Накануне отплытия графа [в Крым] случилось мне быть с ним наедине в его кабинете. Он вынул полученное им письмо от Катакази и, отдавая его мне, сказал: "Растолкуйте мне, что это все значит?" Катакази писал, что в Кишиневе все заняты одним каким-то сочинением, писанным моею рукою, которое в молдаванах производит крайнее неудовольствие. Я рассказал, каким образом второпях отдал я Скляренке рукопись [Записки о Бессарабии] свою на сбережение. "Но если он выдал ее, то это не делает большой чести хваленому вашему Скляренке". -- "Я уверен, что ее выкрали у него, -- отвечал я. -- Но после этого, -- продолжал я, -- согласитесь, что мне трудно будет показаться, и лучше возьмите меня с собою: если эти люди и останутся спокойны, мне совестно будет на них глядеть". -- "И, полноте, -- отвечал он, -- что за беда, если эти мошенники узнали ваше мнение об них; они, пожалуй, могут подумать, что вы не смеете приехать". И это дело, подумал я.
Не более двух суток оставался я потом в Одессе. В этот тесный промежуток времени хочу вместить изображение одного человека, о котором давно бы мне следовало говорить. Австрийский генеральный консул, венгерец Том, с самого рождения этого города был радостию и украшением его общества. Огромный рост и могучие плечи одни показывали в нем маджара; но ни в одном из образованных государств нельзя было сыскать человека любезнее его в обхождении. Ему было за восемьдесят лет, а он казался не более шестидесяти; и это уже старость, а дамы старые и молодые, равно как и юноши, искали его беседу. Он всегда был весел и всегда степенен, и смех, который сам старался он производить, всегда смешан был с невольным уважением к сему добрейшему и честнейшему старцу. В редкие маскарады, которые бывали при Ришелье и при Ланжероне, всегда являлся он переряженным, и раз огромной книгой, назади которой написано было: Том I-й. Страсть имел он к каламбурам, и они часто бывали у него забавны. Нужно ли говорить, что в знакомстве его видел я для себя находку, клад?
Он взялся проводить меня до первой станции Дольника, или, лучше сказать, до собственного хутора, в одной версте от нее находящегося. Он называл его couteur, ибо, не принося ему никакого дохода, стоил больших издержек, и он, редко расставаясь с городом, приезжал в него попировать и угощать приятелей. Для умножения удовольствия моего, а может быть, и Пушкина, пригласил он и его на сию загородную прогулку. Я послал экипаж свой прямо в Дольник, и мы в Иванов день 24 июня втроем отправились в коляске Тома.
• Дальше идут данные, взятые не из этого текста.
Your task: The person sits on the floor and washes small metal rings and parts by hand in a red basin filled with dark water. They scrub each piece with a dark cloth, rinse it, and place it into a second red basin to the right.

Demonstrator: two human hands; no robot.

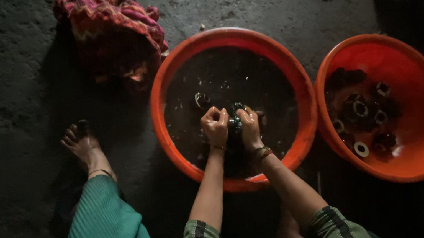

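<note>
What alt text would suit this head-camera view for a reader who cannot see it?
Both hands, left hand and right hand, grip a small dark part over dark liquid in an orange basin on a dim concrete floor. A second orange basin to the right holds dark ring-shaped parts.
</note>
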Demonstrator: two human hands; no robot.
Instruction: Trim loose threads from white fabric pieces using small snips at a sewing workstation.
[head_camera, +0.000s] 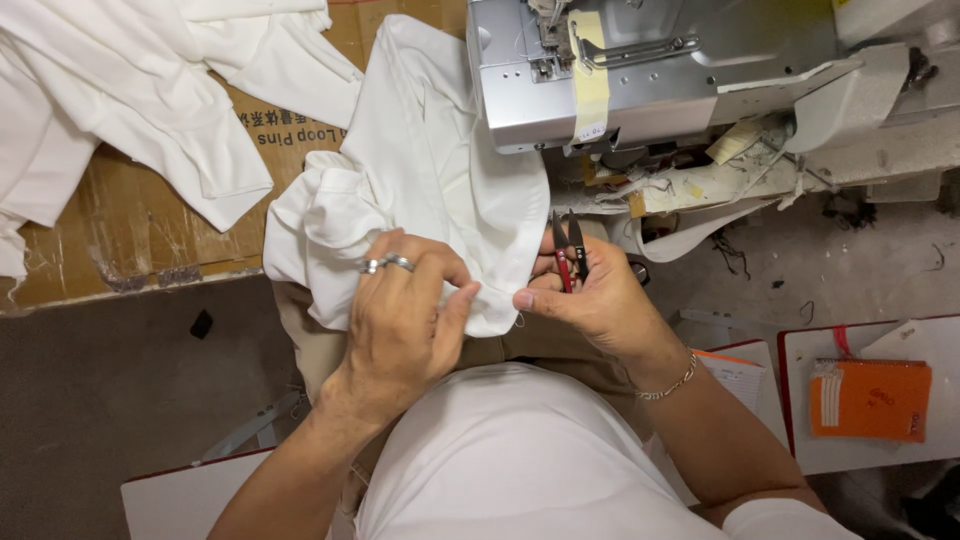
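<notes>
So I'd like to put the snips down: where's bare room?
Bare brown cardboard shows below the white garment pile. Grey floor lies beneath it. The sewing machine bed is taped and cluttered; both hands pinch the white garment.

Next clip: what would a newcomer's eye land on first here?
The white garment draped from the sewing machine down to the lap, pinched at its edge by both hands at centre. The left hand wears rings; the right hand also holds small thread snips.
</notes>
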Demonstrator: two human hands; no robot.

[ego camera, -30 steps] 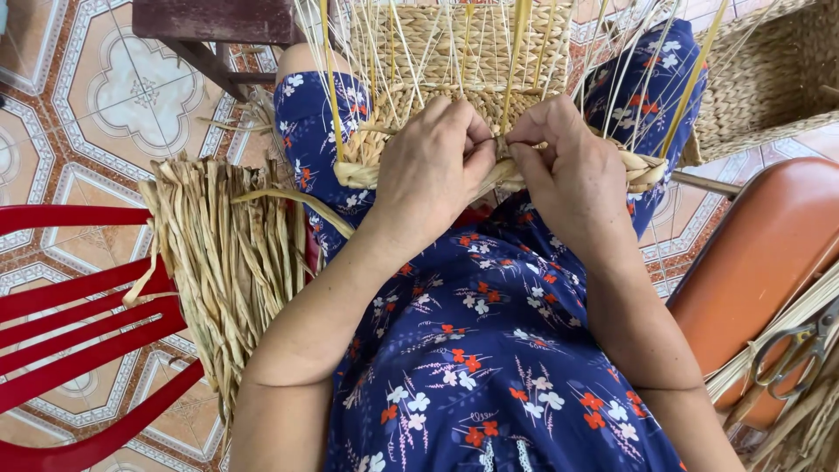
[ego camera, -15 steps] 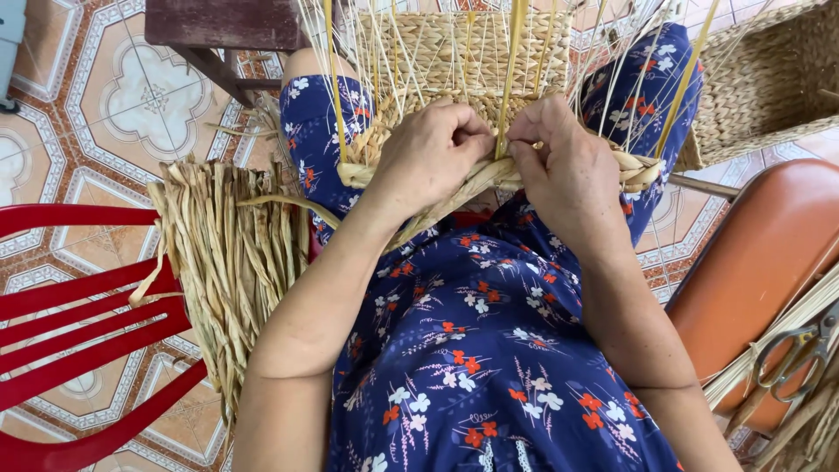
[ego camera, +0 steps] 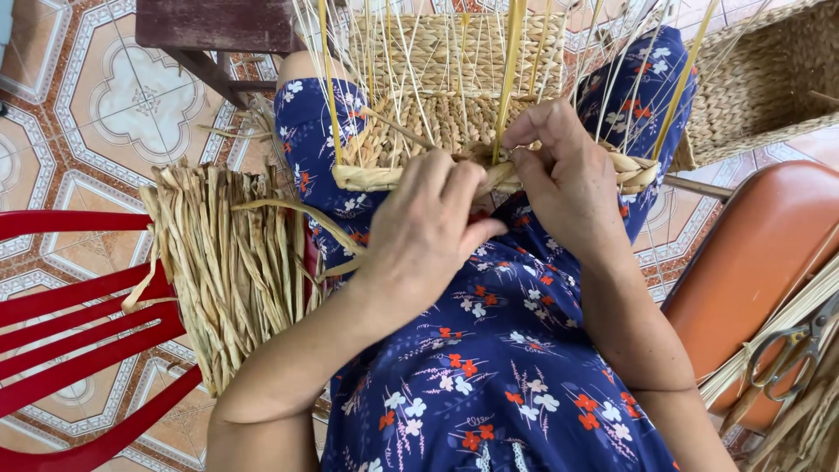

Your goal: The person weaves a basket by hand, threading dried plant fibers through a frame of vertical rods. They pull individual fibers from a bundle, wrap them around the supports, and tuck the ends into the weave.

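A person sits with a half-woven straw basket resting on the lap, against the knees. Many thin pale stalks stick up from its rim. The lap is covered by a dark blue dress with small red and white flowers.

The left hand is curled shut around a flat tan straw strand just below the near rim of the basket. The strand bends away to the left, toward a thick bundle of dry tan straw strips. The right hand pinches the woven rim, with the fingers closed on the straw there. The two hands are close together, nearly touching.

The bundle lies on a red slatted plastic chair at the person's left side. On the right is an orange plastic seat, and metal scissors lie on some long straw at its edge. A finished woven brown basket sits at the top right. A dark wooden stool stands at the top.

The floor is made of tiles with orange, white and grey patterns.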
Он имел великое искусство сохранять в комнатах теплоту зимой и свежесть в летнее время: в этом состоял его эпикуреизм. Все было приготовлено на кутёре: окна везде были открыты, но снаружи завешаны предлинными маркизами, которые беспрестанно поливались студеной колодезной водой. Пол был мраморный, и в четырех углах стояли кадочки со льдом. В то же время множество резеды и тубероз распространяли приятный запах по комнате. По приглашению хозяина мы развалились на диванах; и когда полуденное солнце со всею силою горело над нами, мы находились среди прохлады и благоухания, и я мог любоваться ясным, теплым вечером долгой безукоризненной жизни. Нет, не забыть мне этого дня! Разные возрасты были веселы и хохотали как ребята. Это было не перед добром: мне предстояли довольно тягостные, а Пушкину весьма скорбные дни. Когда жар начал спадать, простился я с хозяином и с гостем; с последним, кажется, гораздо нежнее, как бы предчувствуя долгую разлуку.
Я не скоро мог заснуть: все мне мерешился с столь приятными людьми столь весело проведенный день. Заря совсем уже занялась, когда проснулся я в Тирасполе. Пока перепрягали лошадей, вышел я из коляски и вдруг увидел без памяти скачущую тройку. Она остановилась, из повозки выскочил молодой канцелярской и подал мне письмо. Господа Лонгинов и Леке [чиновники, приятели Вигеля] уведомляли меня, что по известиям, полученным из Кишинева, ярость жителей превосходит всякое описание, что рукопись моя переведена на молдавский язык, всюду распускается и что все друг друга возбуждают против меня, почему они и советуют мне воротиться в Одессу. Словесно поручил я посланному от всей души благодарить Никанора Михайловича и Михаила Ивановича за принимаемое во мне участие. "Если бы вы настигли меня прежде, -- сказал я ему, -- то, может быть, я воротился бы с вами; но вы видите, вот Бессарабия: право, как-то совестно бежать в виду неприятеля".